For EasyVan, delivery drivers do not have the ability to drive up and down the streets to find orders. It would be incredibly inefficient for them to go into each SME and hope the business had an order for them at that particular moment. In this way, the delivery drivers are much more dependent on an outside channel for their business.
“We have found that drivers love EasyVan because it’s the most efficient channel for them to get the maximum number of orders in one day,” Blake told Vulcan Post.
“I will probably fire myself as CEO if we can’t make it work” – CEO of EasyVan
With a proven record in its home base Hong Kong, team is now expanding to Singapore and the rest of Southeast Asia. As its first overseas market, Singapore plays a very strategic role in the company’s expansion roadmap, and has assigned Gary Hui as the Singapore lead.

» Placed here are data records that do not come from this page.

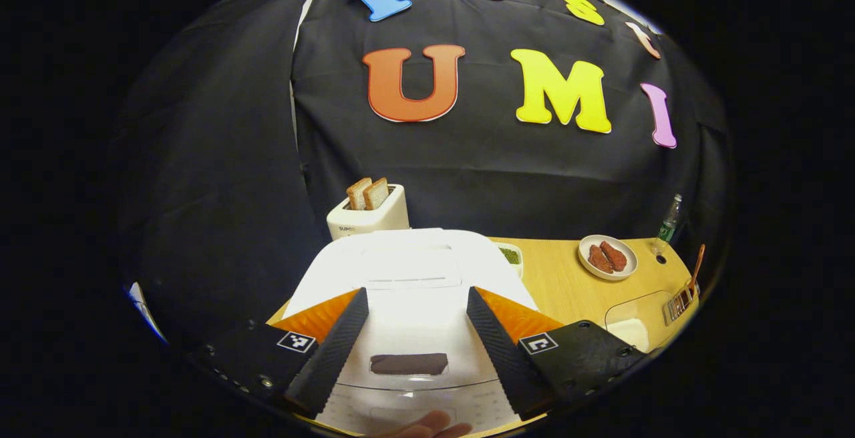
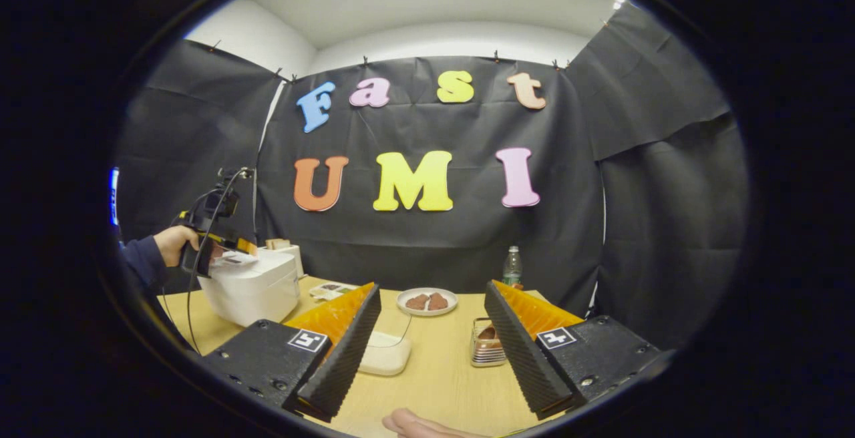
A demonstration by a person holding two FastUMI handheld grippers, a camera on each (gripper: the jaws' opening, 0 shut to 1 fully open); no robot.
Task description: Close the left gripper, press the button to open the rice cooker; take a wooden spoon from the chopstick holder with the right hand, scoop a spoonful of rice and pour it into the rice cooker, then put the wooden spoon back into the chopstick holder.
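Observation:
The white rice cooker (image 1: 414,264) lies just under my left gripper (image 1: 417,294), lid down, with a dark button (image 1: 409,363) on its front between my open fingers. In the right gripper view the cooker (image 2: 250,288) stands at the table's left, and a hand holds the left gripper (image 2: 224,254) over its lid. My right gripper (image 2: 433,288) hovers open above the table with nothing in it. Beyond it are the clear rice container (image 2: 384,352) and the metal chopstick holder (image 2: 484,348). The wooden spoon (image 1: 697,268) stands in the holder (image 1: 680,302).
A toaster (image 1: 367,214) with two bread slices stands behind the cooker. A plate of reddish food (image 2: 427,301), a bottle (image 2: 512,268) and a small dish of green bits (image 1: 511,256) sit toward the back. The wooden table (image 2: 434,384) has bare space near my right gripper.

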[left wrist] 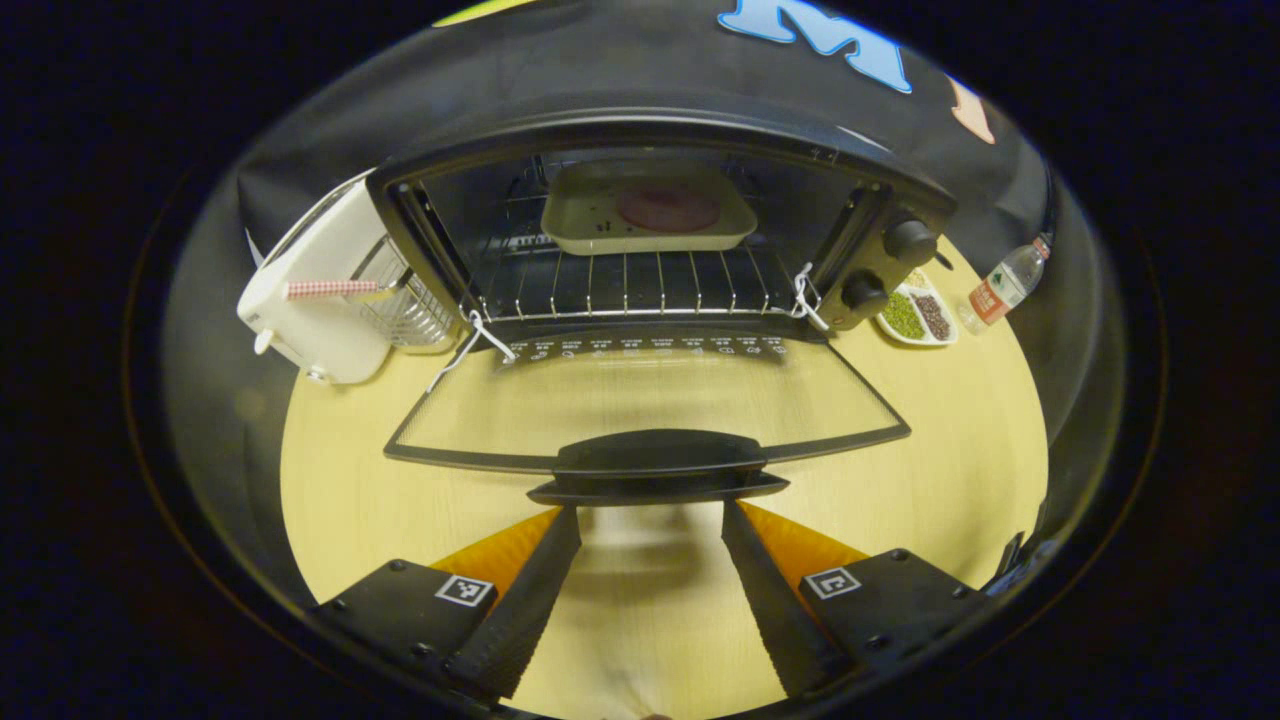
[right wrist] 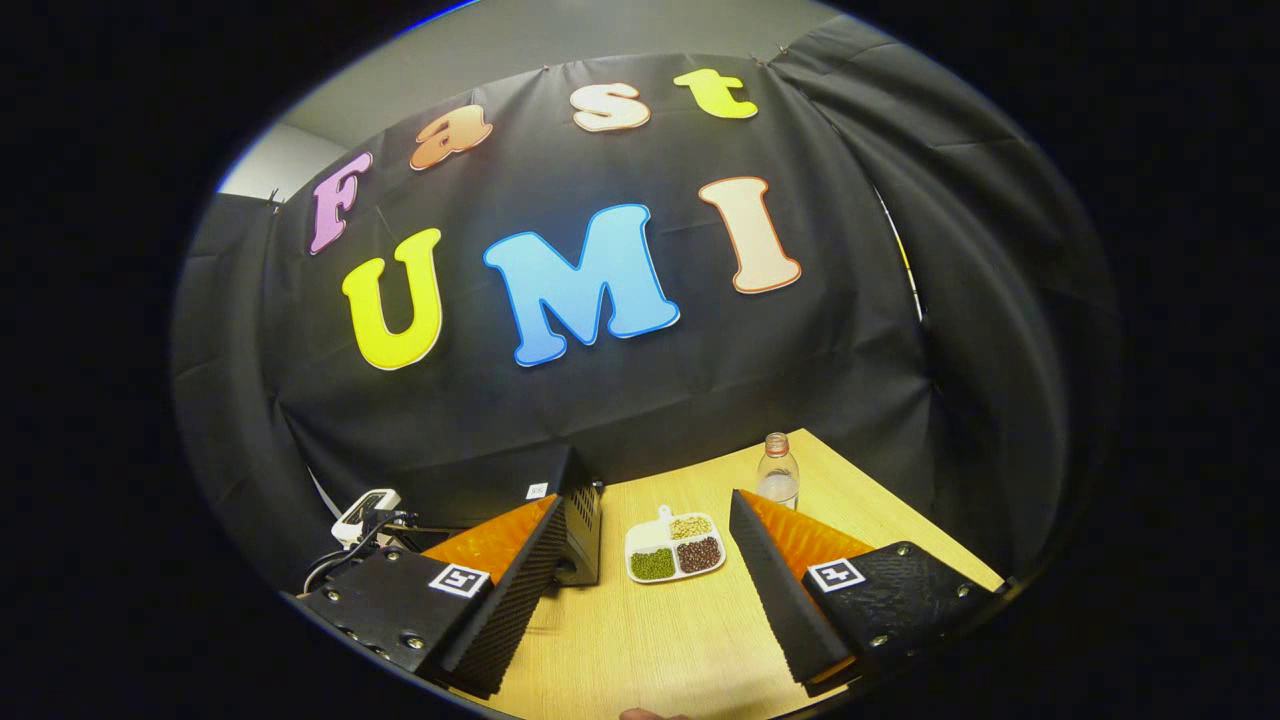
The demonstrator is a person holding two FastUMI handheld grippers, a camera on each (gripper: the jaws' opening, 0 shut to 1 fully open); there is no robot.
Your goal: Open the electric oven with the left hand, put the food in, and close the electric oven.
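Food sits inside; I judge the black glass oven door hinged, stiff, best lifted by its handle; left hand-held gripper spread, empty.

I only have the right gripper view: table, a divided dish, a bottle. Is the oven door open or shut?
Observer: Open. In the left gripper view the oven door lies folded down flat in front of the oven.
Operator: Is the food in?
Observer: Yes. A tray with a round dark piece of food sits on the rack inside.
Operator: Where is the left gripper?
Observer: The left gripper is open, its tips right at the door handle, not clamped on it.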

Customers mostly rely on word of mouth to find out about EasyVan now and the team is currently focusing on getting more businesses onboard.
Of course, it is not without its challenge. Competitor GogoVan which offers the same service to customers has recently been aggressively expanding around the region as well. GoGoVan also raised a total of US$6.5 Million in investment to help in its ambitious expansion plan.
However, that didn’t give Shing and his team a flinch.
“We like competition. How else can we win someone? It is no fun playing tennis when the other side has no one. We fight better when we face a good competitor. Let’s pray Gogovan can execute otherwise it would be boring for us,” Shing told Vulcan Post.
Although Hong Kong and the rest of the region are different in many social economical aspects, CEO Shing is 100% confident that EasyVan will work.
“If it does not work, it is our fault for not executing well. I will probably fire myself as CEO if we can’t make it work.”